Experimentos dependem da legislação de cada país

A pesquisa com células-tronco se encontra em estágios diferentes conforme o país, como Estados Unidos, Inglaterra, Alemanha, França, Espanha e China liderando entre os estudos mais desenvolvidos. Na área específica de lesão na coluna, o Brasil tem um centro de referência no Hospital São Rafael, em Salvador. Estudos feitos na instituição comprovaram uma sensível recuperação de sensibilidade nos membros após o implante de células-tronco na espinha lesionada.

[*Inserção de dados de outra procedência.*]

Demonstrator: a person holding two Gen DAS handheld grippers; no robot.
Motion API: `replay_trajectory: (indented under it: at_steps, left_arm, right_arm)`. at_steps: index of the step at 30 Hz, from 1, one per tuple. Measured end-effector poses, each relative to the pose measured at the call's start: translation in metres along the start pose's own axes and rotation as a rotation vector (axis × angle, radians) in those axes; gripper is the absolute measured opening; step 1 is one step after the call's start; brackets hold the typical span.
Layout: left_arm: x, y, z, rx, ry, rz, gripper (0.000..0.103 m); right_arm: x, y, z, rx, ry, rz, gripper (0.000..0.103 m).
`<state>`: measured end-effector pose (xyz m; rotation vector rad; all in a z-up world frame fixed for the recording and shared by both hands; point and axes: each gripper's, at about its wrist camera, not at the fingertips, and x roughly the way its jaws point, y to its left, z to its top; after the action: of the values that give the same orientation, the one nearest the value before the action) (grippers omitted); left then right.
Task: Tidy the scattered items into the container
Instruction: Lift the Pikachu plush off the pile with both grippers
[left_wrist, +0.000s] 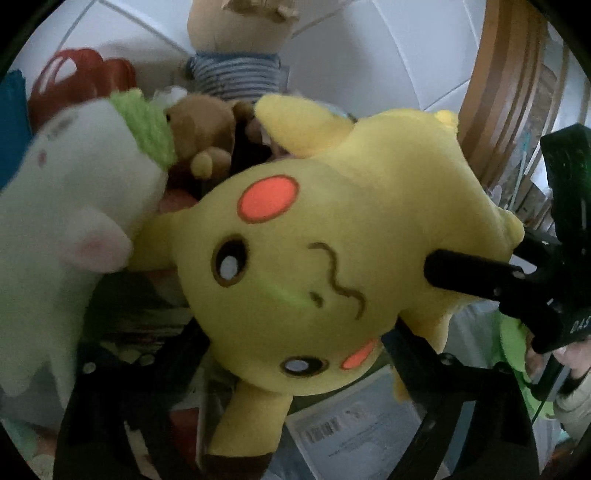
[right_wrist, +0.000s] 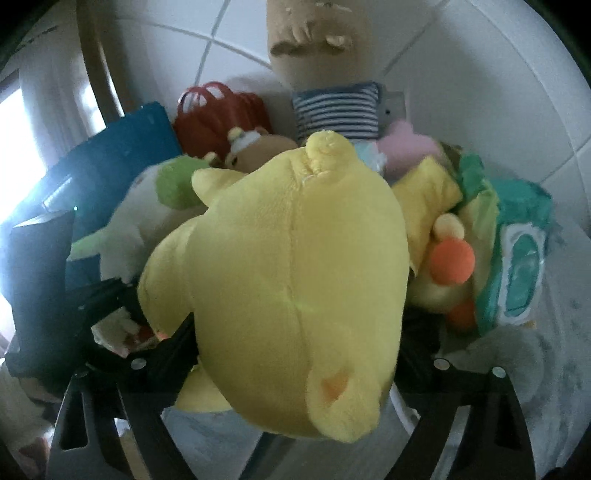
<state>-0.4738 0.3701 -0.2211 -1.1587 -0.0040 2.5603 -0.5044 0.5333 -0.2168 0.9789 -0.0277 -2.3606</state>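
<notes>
Status: 1 item in hand, the rest still loose.

- Far left, the blue box (right_wrist: 122, 166) stands at the left edge of the heap. You may take it for the container, but its inside is not visible, so you cannot count what is already in.
- Next to it: red basket (right_wrist: 221, 110), white plush (left_wrist: 74, 206) with green trim, bear (left_wrist: 203, 129), striped doll (left_wrist: 236, 70) upright at the back. All lie in 1 heap on the tiled surface (right_wrist: 480, 92). Judged as not yet tidied.
- Centre: the yellow plush (left_wrist: 314, 240), face toward your left camera and back toward your right one, sits in front of the heap and appears clear of the surface.
- Your left gripper (left_wrist: 288, 350) stands wide, with the plush head filling the gap and lying against both fingers. It reads as a grip.
- Your right gripper (right_wrist: 295, 332) is also wide, clamped across the plush body. In the left view 1 of its fingers dents the plush's side.
- Right of the heap: duck plush (right_wrist: 443, 258), then a green pack (right_wrist: 521, 258) at the right edge.

Left to do: carry the yellow plush to the container, then clear at least 6 more items.

Writing: "DAS" on the right gripper's housing, cut off by the frame. The printed label (left_wrist: 343, 432) below the plush is too blurred to read. The green pack shows a panel but no legible text.
</notes>
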Motion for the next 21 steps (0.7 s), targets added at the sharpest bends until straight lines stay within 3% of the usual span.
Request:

A liberação de experimentos, entretanto, depende da legislação de cada país. O mais comum é que o órgão regulador de uma nação exija comprovação teórica e resultados positivos em testes com animais antes de permitir o procedimento em humanos. Nesse contexto, o turismo médico surge como alternativa para pacientes que aceitam se submeter a uma terapia de resultado incerto, porém inofensivo.

"Gostaria, obviamente, de ter uma solução milagrosa para o problema. Esta é exatamente a impressão que se teve com a divulgação maciça de resultados individuais, isolados e, muitas vezes, passíveis de desconfiança do método científico utilizado", ressalta Cristiano Milani, coordenador do Departamento Científico de Atenção Neurológica e Neurorreabilitação da Academia Brasileira de Neurologia. "Mas ainda discutiremos o assunto por muitos anos até que tenhamos a real dimensão de seu significado no tratamento desta e de muitas outras patologias", avalia. (OT)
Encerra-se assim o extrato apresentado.